Before you be on with the new."

CHAPTER IX.

Among the companions of Agnes and Marion Dunbar, none was more calculated to excite a feeling of enthusiastic tenderness and regard than Clara Granville, whom all approached with a feeling of nearly romantic interest, occasioned by the etherealized delicacy of her lovely countenance and fragile form. Sir Patrick, from her earliest childhood, had always mentioned Clara in terms of such exaggerated enthusiasm, that Agnes, imagining his taste to be very different, believed him to be more than half in jest, though his language and manner seemed daily to become more in earnest, while in terms of rapture he admired her eloquent and intelligent conversation, so different from the flippant nonsense of most girls, and the light gracefulness of her step, saying she looked like some beautiful apparition, less encumbered with body, and more endowed with spirit, than any one who ever before stepped upon the earth. Her pale golden hair, falling like a halo round her fair bright countenance, and the rare beauty of her large downcast eyes, which were generally veiled with a look of deep thought and sensibility, gave a charm so peculiar to her aspect, that the eye loved to dwell upon it as upon some lovely twilight scene, over which the light of heaven was casting its pure and peaceful, yet fading refulgence. None looked at Clara without fearing that she could not be long intended for this world, as the fervor of her mind and feelings appeared so little in proportion to the extreme delicacy of her complexion, which was tinted like a rose-leaf on her transparent cheek, the color flitting with every passing emotion.

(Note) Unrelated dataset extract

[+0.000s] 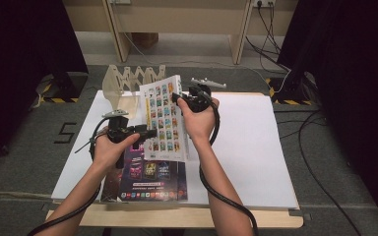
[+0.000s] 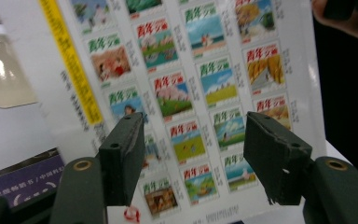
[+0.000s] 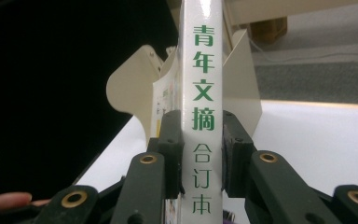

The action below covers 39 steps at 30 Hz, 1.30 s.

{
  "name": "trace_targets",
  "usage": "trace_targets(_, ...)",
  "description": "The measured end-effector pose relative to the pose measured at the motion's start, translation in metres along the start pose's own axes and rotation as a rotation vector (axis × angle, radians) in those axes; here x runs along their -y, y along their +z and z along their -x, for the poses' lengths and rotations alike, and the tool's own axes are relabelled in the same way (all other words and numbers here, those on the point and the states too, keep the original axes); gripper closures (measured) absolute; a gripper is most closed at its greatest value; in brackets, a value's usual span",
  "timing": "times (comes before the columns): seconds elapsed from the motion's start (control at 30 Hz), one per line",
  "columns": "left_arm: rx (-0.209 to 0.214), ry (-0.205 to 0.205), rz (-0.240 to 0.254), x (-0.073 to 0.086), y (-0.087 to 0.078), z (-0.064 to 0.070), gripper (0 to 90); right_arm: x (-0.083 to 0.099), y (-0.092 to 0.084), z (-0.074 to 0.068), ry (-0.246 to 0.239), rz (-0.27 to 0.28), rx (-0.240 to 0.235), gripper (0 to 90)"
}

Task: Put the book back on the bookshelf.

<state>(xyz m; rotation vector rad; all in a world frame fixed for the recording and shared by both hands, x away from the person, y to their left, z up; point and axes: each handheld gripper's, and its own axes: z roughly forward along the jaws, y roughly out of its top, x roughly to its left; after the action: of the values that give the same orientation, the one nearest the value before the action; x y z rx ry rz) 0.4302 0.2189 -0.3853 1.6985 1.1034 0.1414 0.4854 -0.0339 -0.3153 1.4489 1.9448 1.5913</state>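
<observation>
While the right gripper (image 3: 199, 154) is clenched on the spine of the thick white bound magazine volume with green characters (image 3: 200, 70), the book stands upright above the white table sheet (image 1: 256, 147). It looks rather heavy and stiff at the spine, but its glossy cover may slip, so the spine is the good place to hold. The left gripper (image 2: 193, 154) is released, its jaws apart before the back cover. Behind waits the beige slotted book rack (image 1: 128, 81); a dark purple magazine (image 1: 150, 179) lies flat below, not in the way.
</observation>
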Motion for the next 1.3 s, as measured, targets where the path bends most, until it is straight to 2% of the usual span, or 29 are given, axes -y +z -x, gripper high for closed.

It did indeed seem as if the sword within must quickly wear out the scabbard; yet Clara enjoyed society beyond measure, and mingled in it with a zest which caused Sir Patrick often to say she must be stronger certainly than she looked, and there was nothing, he thought, more odious in a woman than rude health—a sort of rudeness never certainly attributable to Miss Granville.

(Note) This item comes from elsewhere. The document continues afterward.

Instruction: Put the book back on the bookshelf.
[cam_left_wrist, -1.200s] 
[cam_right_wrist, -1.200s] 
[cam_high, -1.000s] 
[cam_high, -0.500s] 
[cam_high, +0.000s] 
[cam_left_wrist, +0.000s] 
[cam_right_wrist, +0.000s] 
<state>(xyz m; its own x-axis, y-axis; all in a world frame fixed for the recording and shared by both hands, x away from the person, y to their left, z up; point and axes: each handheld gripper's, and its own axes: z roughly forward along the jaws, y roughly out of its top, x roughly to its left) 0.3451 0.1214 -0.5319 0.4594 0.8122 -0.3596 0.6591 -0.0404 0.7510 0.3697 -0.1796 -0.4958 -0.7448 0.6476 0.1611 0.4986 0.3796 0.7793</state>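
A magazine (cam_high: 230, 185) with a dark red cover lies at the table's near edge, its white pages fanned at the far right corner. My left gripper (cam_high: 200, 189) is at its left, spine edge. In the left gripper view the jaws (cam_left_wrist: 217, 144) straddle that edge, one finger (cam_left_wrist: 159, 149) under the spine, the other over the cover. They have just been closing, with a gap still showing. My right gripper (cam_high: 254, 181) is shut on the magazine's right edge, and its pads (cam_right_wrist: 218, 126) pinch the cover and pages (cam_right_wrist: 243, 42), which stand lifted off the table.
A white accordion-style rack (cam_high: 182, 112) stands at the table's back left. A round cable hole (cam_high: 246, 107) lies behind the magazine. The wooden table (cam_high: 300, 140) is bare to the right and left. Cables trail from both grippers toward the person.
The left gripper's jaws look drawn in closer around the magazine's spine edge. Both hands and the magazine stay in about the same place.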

Agnes's favorite aversion had always been Clara, formerly her cotemporary and rival at school, though the rivalship was only felt on one side, as Miss Granville would have remained unconscious of its very existence, but for the bitter taunts occasionally levelled at her, and the tone of evident irritability in which Agnes took it always for granted that the jealousy was mutual, attributing thoughts and motives perpetually to her gentle companion, of which so amiable and well-regulated a disposition was incapable. It may generally be observed, that many more quarrels arise from people wilfully taking offence, than from people wilfully giving it; and there is quite as much ill-temper in the one case as in the other. Clara had suffered much on account of her every inadvertent word or action being purposely misconstrued; but she very properly viewed the annoyance as a salutary lesson in circumspection, before entering the great arena of society, and mildly avoided all collision of interests or opinions with Agnes, though her whole powers of conciliation on the part of Sir Patrick gave his sister reason to apprehend that his affections might by possibility be engaged to her. Nothing could be more painfully irritating than the tone of contempt with which Agnes "spoke at" Clara respecting the art and cunning with which some manœuvring misses endeavored to push their fortune in the matrimonial world, by making advances to gentlemen, which she would despise herself for condescending to, and that lookers on see more of the game than is intended. All this was said in such an accidental tone, and in such general terms, that no decided notice could be taken of it by Clara, who nevertheless felt so painful a consciousness of what was meant and insinuated, that she ceased almost entirely to visit Agnes, or to associate with her.

About the time when Mrs. Smythe left Portobello, Sir Patrick returned from spending a month at Lady Towercliffe's in Fife, evidently laboring under a depression of spirits very unusual with him; and when Agnes, perplexed by observing that he did not attempt to throw off the cloud of melancholy, tinged very strongly with ill-humor, which had so suddenly come over him, tried to guess or discover the cause, she found it for some time impossible to gain a glimpse of the truth, though she asked as many questions as might have filled a volume of Pinnock's Catechisms.

At length, after some miscellaneous conversation one day, Agnes inquired for the twentieth time whether the party in Fife had been agreeable, when Sir Patrick shortly and drily replied,

"Clara Granville was there!"

"But had you any new beauties?"

"Clara Granville!"

"Pshaw! Well, then! were there any agreeable people?"